▶ _Prompt_: Below is a listing with pictures in it. Copy it exactly without them.

☆ ☆ ☆ ☆

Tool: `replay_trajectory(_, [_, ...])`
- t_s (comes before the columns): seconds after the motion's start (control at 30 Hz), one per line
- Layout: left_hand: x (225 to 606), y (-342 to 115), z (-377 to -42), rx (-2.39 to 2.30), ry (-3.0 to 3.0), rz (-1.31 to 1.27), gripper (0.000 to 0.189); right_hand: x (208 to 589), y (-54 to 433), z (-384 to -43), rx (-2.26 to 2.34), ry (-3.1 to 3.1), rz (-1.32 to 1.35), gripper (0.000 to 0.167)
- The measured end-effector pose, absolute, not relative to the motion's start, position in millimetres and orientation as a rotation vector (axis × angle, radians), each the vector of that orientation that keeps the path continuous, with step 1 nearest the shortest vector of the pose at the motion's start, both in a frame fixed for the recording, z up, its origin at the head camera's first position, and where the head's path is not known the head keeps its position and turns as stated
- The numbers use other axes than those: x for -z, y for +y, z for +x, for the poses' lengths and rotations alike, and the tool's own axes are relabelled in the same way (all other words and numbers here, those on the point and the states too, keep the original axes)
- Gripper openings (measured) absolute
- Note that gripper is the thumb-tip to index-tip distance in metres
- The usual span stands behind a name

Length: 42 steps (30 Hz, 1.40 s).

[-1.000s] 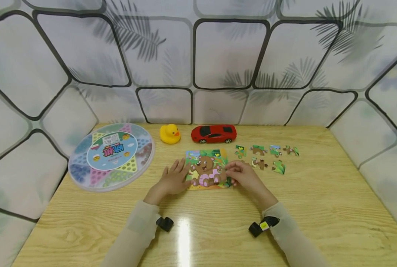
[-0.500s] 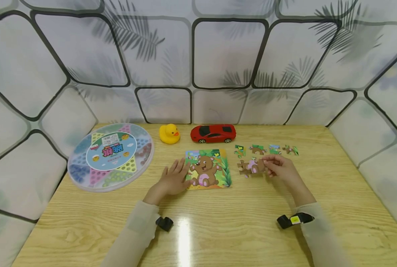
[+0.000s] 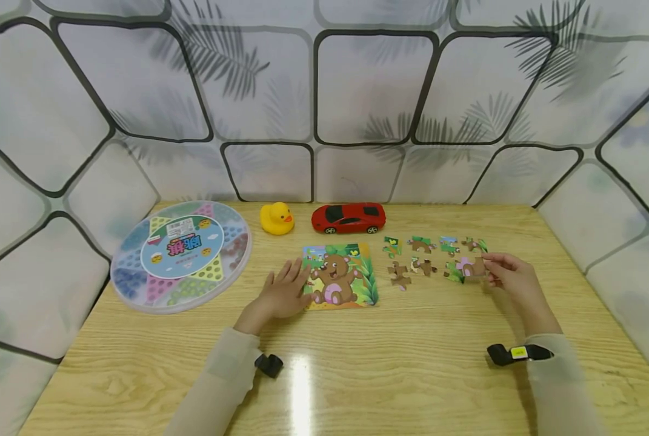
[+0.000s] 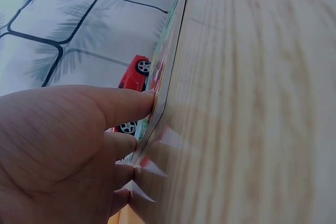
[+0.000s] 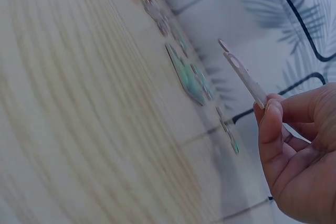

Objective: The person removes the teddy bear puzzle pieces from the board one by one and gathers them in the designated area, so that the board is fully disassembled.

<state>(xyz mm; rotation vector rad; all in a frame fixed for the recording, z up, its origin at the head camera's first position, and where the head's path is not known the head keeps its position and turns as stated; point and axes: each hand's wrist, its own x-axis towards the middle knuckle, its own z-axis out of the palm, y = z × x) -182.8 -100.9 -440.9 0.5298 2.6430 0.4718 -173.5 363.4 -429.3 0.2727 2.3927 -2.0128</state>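
My left hand (image 3: 282,294) lies with its fingers spread at the left edge of a bear picture puzzle board (image 3: 342,260). In the left wrist view its thumb and fingertips touch the rim of that board (image 4: 164,85). At the right, my right hand (image 3: 516,283) pinches a brown and pink puzzle piece (image 3: 472,267) between thumb and fingers. The right wrist view has this piece (image 5: 244,77) raised off the table. Just left of it, partly covered, is a green puzzle piece (image 3: 454,272) on the table.
Several loose puzzle pieces (image 3: 422,244) lie in two rows right of the board. Behind the board stand a red toy car (image 3: 349,218) and a yellow rubber duck (image 3: 277,218). A round board game box (image 3: 182,254) is at the left. Patterned padded walls (image 3: 379,91) enclose the wooden table (image 3: 368,375).
My right hand has lifted the brown and pink puzzle piece from the board and carried it rightwards, past the loose pieces. The left hand has stayed in place.
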Motion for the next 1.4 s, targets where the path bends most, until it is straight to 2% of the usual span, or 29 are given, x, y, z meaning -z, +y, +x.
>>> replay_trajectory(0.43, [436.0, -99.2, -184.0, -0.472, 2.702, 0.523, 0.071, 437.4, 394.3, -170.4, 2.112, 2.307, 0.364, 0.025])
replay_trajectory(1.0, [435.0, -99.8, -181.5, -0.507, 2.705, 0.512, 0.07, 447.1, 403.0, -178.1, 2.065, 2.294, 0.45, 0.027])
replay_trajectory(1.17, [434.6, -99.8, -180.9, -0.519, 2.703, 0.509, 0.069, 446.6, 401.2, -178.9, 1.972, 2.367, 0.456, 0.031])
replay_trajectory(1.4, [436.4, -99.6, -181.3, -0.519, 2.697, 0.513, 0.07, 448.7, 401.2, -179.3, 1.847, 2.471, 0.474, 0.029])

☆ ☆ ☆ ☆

▶ _Problem solution_:
Tool: `replay_trajectory(_, [_, ...])`
- t_s (comes before the columns): seconds after the motion's start (control at 30 Hz), one per line
- Layout: left_hand: x (225 to 606), y (-342 to 115), z (-377 to -42), rx (-2.39 to 2.30), ry (-3.0 to 3.0), rz (-1.31 to 1.27), gripper (0.000 to 0.189); right_hand: x (208 to 589), y (-54 to 433), z (-384 to -43), rx (-2.26 to 2.34), ry (-3.1 to 3.1), rz (-1.32 to 1.35), gripper (0.000 to 0.167)
- The measured end-effector pose, absolute, not relative to the motion's start, position in millimetres and orientation as a rotation vector (axis × angle, radians), each the vector of that orientation that keeps the path continuous, with step 1 nearest the shortest vector of the pose at the motion's start, both in a frame fixed for the recording, z up, its origin at the head camera's first position, and where the head's path is not known the head keeps its position and turns as stated
- The numbers use other axes than those: x for -z, y for +y, z for +x, for the poses' lengths and rotations alike, and the tool's own axes are relabelled in the same way (all other words and numbers here, those on the point and the states too, keep the original axes)
- Gripper openings (measured) absolute
- Note that gripper is the thumb-tip to index-tip distance in metres
- The usual span stands behind a name

Length: 42 steps (30 Hz, 1.40 s).

[-1.000s] 
[-0.500s] 
[+0.000s] 
[+0.000s] 
[+0.000s] 

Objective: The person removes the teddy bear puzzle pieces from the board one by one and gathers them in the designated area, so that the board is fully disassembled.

<state>(xyz mm; rotation vector rad; all in a frame fixed for the recording, z up, its origin at the head camera's first position, and where the head's path is not known the head keeps its position and turns as stated; point and axes: each hand's wrist, its own x-axis towards the middle knuckle, its own z-axis out of the palm, y = z × x) -182.8 -100.9 -440.9 0.5298 2.6430 0.4718 -173.5 363.4 -429.3 0.2727 2.3927 -2.0128</state>
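My left hand (image 3: 282,294) lies with its fingers spread at the left edge of a bear picture puzzle board (image 3: 342,260). In the left wrist view its thumb and fingertips touch the rim of that board (image 4: 164,85). At the right, my right hand (image 3: 516,283) pinches a brown and pink puzzle piece (image 3: 472,267) between thumb and fingers. The right wrist view has this piece (image 5: 244,77) raised off the table. Just left of it, partly covered, is a green puzzle piece (image 3: 454,272) on the table.
Several loose puzzle pieces (image 3: 422,244) lie in two rows right of the board. Behind the board stand a red toy car (image 3: 349,218) and a yellow rubber duck (image 3: 277,218). A round board game box (image 3: 182,254) is at the left. Patterned padded walls (image 3: 379,91) enclose the wooden table (image 3: 368,375).
My right hand has lifted the brown and pink puzzle piece from the board and carried it rightwards, past the loose pieces. The left hand has stayed in place.
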Motion for the next 1.4 s, targets where the path bends most, until it is straight to 2% of the usual span, or 29 are given, x, y, z meaning -z, +y, +x.
>>> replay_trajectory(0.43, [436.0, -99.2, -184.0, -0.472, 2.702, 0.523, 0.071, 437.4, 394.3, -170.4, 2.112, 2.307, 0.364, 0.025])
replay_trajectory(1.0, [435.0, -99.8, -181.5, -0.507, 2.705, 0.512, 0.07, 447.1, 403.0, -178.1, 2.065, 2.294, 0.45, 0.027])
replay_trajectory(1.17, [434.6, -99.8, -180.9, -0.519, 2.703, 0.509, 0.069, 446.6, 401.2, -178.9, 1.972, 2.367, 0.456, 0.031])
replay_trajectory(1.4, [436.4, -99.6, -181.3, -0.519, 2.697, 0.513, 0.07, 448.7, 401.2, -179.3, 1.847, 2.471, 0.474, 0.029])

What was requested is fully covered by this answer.